→ **Your task**: Your answer should consist of every line in the records that holds "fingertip".

→ **Records for processing**:
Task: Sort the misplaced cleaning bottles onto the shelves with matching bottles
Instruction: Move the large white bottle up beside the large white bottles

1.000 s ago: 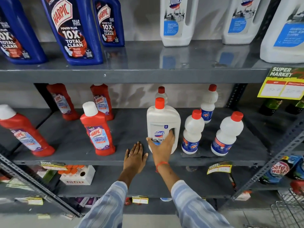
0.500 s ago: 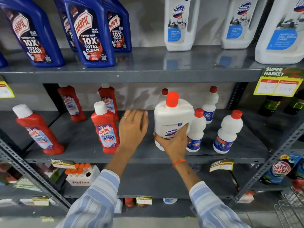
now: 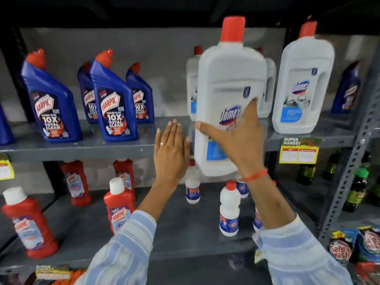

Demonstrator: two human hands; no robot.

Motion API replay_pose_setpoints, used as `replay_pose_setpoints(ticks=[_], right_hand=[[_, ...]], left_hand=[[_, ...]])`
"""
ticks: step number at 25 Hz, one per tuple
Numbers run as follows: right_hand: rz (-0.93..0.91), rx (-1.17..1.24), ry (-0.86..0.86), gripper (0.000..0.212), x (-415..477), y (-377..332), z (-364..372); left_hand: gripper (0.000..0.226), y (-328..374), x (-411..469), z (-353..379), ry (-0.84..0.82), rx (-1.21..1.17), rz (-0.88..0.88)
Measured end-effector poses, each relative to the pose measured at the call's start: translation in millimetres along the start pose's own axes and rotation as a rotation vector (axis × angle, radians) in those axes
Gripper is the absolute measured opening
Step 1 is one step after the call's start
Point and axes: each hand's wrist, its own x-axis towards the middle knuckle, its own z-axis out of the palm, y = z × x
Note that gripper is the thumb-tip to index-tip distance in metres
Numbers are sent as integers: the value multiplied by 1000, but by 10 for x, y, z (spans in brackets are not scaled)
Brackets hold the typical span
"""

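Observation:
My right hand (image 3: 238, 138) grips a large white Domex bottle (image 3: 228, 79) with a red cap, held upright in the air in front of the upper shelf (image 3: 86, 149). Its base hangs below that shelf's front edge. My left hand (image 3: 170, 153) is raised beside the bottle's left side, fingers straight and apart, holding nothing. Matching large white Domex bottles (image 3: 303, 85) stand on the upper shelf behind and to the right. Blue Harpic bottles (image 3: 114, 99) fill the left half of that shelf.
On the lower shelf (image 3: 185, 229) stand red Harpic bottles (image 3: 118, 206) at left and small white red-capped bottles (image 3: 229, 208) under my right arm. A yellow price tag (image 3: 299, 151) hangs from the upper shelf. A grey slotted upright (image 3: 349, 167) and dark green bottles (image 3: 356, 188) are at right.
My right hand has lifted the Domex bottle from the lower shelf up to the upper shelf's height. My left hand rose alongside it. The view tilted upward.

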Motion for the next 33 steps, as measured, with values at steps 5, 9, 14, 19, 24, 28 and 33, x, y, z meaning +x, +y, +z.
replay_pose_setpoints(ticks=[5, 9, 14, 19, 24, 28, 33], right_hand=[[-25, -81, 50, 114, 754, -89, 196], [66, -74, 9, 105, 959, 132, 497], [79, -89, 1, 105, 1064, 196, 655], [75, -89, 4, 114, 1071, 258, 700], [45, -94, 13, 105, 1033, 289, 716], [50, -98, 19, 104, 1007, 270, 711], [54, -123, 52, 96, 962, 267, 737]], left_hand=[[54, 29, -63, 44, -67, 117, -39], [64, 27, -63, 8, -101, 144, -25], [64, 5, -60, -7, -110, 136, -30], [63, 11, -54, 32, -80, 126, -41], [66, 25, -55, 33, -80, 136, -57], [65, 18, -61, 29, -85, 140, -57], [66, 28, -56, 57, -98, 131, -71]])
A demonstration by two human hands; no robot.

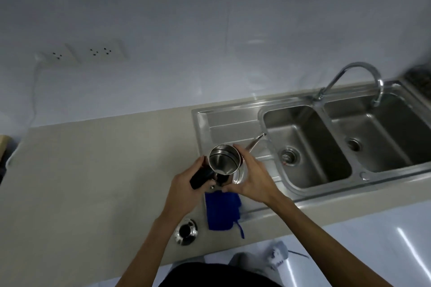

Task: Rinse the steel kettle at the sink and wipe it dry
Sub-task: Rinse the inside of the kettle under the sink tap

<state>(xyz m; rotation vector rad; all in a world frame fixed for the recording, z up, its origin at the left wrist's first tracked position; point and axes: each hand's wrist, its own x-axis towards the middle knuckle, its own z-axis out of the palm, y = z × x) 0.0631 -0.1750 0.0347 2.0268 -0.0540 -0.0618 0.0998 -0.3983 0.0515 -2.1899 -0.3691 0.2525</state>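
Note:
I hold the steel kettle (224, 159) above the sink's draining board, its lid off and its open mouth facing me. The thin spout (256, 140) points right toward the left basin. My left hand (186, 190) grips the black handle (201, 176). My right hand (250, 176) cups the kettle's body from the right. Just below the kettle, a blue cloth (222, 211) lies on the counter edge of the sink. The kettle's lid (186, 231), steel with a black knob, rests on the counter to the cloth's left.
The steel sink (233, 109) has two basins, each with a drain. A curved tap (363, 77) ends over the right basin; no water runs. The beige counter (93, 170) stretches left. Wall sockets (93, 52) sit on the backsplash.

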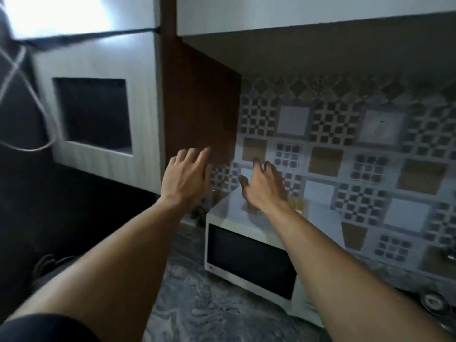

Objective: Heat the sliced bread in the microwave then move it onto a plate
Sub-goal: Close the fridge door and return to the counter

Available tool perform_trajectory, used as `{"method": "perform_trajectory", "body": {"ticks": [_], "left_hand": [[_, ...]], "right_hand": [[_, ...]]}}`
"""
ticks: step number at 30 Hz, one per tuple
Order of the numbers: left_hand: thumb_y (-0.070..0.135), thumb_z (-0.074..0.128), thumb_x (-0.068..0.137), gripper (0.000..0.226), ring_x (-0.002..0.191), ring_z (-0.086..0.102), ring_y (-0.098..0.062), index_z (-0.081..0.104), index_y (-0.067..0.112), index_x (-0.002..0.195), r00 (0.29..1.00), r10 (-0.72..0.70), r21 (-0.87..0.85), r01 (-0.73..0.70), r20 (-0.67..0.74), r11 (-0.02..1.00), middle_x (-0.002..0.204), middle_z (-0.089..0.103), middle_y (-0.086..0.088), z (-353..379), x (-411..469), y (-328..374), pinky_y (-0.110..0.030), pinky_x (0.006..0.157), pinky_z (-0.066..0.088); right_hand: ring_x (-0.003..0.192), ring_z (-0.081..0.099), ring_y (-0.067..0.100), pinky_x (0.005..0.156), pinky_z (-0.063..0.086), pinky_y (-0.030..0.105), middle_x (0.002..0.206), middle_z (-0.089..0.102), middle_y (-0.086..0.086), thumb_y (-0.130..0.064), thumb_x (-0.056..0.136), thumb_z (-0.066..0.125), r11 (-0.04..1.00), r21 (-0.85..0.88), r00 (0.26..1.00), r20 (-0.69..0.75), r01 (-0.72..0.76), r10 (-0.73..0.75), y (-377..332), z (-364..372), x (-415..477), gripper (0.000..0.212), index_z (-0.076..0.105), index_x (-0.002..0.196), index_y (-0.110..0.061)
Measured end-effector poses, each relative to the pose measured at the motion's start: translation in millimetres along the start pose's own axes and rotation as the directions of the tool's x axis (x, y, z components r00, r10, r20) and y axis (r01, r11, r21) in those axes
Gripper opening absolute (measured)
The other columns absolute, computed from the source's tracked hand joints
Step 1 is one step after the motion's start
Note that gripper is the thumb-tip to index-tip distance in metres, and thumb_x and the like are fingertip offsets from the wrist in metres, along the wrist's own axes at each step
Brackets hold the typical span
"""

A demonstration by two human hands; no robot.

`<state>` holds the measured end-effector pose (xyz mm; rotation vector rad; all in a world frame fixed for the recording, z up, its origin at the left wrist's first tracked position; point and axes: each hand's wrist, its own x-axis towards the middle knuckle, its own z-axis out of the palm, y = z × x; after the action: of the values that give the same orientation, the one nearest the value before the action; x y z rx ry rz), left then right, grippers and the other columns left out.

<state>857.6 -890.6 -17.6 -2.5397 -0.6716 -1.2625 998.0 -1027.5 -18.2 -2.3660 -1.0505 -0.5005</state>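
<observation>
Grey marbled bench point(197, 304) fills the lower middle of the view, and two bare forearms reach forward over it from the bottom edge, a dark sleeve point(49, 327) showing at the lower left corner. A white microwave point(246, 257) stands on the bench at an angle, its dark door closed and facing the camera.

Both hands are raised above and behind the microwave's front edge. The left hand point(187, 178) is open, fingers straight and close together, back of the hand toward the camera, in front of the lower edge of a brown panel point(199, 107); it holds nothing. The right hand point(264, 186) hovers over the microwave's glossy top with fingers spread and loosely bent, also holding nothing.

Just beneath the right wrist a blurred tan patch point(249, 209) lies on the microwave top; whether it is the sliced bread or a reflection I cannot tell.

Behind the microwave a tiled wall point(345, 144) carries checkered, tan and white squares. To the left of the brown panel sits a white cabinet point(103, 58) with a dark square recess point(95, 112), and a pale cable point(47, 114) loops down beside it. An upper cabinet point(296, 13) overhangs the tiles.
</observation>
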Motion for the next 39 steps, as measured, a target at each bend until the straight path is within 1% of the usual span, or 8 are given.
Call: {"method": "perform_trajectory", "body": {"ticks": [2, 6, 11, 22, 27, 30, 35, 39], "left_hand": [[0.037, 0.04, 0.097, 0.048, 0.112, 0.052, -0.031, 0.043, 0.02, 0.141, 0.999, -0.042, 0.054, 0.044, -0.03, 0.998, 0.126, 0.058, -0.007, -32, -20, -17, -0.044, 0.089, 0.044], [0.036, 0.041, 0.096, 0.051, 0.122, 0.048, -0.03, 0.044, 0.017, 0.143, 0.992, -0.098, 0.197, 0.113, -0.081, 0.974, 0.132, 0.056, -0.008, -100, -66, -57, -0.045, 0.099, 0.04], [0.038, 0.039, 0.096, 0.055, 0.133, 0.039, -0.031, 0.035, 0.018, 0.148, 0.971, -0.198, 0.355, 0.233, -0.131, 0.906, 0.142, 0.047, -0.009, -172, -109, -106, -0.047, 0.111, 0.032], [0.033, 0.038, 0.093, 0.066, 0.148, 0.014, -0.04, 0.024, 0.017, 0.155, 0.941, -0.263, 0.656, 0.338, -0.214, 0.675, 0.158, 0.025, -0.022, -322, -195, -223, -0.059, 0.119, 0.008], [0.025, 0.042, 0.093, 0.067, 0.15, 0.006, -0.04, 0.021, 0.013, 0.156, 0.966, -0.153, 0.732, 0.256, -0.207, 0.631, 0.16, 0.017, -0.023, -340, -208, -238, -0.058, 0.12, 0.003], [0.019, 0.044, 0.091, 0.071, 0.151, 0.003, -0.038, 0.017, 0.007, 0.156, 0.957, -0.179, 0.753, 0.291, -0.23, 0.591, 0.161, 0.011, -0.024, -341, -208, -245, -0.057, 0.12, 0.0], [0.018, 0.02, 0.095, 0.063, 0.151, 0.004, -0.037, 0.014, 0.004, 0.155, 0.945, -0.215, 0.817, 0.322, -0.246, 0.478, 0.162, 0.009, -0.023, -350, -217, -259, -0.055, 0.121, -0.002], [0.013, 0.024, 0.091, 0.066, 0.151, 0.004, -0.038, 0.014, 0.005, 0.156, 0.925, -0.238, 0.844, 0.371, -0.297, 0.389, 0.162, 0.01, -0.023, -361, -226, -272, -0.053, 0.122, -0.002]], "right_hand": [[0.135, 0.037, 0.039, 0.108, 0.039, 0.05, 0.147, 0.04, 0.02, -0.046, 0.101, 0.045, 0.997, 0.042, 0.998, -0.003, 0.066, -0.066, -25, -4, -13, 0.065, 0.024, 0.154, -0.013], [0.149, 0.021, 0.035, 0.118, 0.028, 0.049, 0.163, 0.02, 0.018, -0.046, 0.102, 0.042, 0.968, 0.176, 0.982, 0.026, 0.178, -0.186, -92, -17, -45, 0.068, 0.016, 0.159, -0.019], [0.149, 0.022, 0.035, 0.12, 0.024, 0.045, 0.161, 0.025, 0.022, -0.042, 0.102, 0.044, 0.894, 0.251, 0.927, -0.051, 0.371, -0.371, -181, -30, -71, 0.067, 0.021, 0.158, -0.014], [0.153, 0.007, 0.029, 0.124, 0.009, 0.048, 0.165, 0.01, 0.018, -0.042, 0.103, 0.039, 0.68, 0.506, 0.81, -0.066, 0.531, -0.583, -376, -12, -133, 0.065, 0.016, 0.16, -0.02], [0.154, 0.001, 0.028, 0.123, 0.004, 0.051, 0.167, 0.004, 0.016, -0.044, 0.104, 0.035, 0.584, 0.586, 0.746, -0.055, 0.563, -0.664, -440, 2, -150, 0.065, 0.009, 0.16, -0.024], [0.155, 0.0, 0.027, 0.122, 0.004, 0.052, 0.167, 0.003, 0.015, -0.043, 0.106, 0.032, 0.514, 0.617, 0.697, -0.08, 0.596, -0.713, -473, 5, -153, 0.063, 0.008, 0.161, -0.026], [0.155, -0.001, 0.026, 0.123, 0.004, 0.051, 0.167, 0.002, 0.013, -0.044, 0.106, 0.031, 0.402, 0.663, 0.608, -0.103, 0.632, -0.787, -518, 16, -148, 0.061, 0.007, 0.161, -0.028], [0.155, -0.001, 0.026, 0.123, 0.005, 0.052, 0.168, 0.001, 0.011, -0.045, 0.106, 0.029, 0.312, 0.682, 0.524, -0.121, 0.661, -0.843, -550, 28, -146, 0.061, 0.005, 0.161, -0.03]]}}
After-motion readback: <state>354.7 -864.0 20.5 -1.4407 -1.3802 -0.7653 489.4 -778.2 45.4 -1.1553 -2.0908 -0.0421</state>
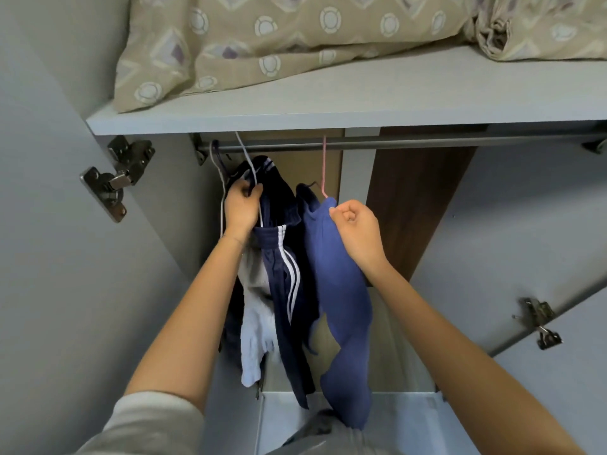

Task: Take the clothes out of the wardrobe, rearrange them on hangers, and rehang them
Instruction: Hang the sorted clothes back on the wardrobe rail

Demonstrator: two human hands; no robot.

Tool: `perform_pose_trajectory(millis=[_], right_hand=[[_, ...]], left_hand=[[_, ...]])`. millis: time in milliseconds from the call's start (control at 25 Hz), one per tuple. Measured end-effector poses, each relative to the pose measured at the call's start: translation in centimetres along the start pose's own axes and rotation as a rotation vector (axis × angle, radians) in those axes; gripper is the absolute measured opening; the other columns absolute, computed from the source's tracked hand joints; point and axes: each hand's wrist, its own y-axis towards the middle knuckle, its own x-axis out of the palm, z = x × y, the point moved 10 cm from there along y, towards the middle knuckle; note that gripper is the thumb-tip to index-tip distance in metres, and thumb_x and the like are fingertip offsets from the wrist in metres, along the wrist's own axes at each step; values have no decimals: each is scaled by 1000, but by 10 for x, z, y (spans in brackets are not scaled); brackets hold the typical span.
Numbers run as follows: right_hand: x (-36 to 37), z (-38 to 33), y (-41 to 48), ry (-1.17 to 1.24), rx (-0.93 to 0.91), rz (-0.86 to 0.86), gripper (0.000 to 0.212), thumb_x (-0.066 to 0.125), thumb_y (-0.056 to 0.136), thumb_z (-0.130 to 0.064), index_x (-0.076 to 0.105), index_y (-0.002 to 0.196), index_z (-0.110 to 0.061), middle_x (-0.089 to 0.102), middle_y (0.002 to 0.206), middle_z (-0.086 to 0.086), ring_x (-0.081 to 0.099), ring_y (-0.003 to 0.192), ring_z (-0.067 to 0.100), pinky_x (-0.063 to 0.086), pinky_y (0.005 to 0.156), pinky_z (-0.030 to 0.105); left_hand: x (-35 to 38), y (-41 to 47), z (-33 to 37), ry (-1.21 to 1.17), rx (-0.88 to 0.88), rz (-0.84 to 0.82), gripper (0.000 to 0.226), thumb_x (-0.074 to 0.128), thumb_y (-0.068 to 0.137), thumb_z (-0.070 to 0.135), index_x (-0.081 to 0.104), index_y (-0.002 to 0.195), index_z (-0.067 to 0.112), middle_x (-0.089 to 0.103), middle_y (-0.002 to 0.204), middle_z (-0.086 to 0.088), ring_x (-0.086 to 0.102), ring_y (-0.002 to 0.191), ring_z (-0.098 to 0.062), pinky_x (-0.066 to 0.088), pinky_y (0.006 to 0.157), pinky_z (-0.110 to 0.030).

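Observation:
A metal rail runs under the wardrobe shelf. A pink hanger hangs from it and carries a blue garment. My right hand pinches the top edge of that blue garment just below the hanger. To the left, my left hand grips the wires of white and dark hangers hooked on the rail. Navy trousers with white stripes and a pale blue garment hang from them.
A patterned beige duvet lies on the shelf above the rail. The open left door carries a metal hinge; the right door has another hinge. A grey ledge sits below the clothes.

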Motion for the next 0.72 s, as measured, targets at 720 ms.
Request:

→ **Result for this exercise**:
Note that gripper is the thumb-tip to index-tip distance in metres, and thumb_x and the like are fingertip offsets from the wrist in metres, along the wrist's own axes at each step
Tool: `perform_pose_trajectory(millis=[_], right_hand=[[_, ...]], left_hand=[[_, ...]])`. millis: time in milliseconds from the call's start (control at 25 Hz), one per tuple. Measured end-effector poses, each relative to the pose measured at the call's start: translation in centimetres along the start pose's own axes and rotation as a rotation vector (axis × angle, radians) in those axes; gripper is the absolute measured opening; the other columns absolute, computed from the source's tracked hand joints; point and axes: each hand's wrist, its own y-axis towards the middle knuckle, its own x-axis out of the palm, z = x × y, the point moved 10 cm from there along y, towards the middle knuckle; note that gripper is the thumb-tip to index-tip distance in metres, and thumb_x and the like are fingertip offsets from the wrist in metres, along the wrist's own axes at each step; values have no decimals: each is scaled by 1000, but by 10 for x, z, y (spans in brackets are not scaled); brackets hold the typical span.

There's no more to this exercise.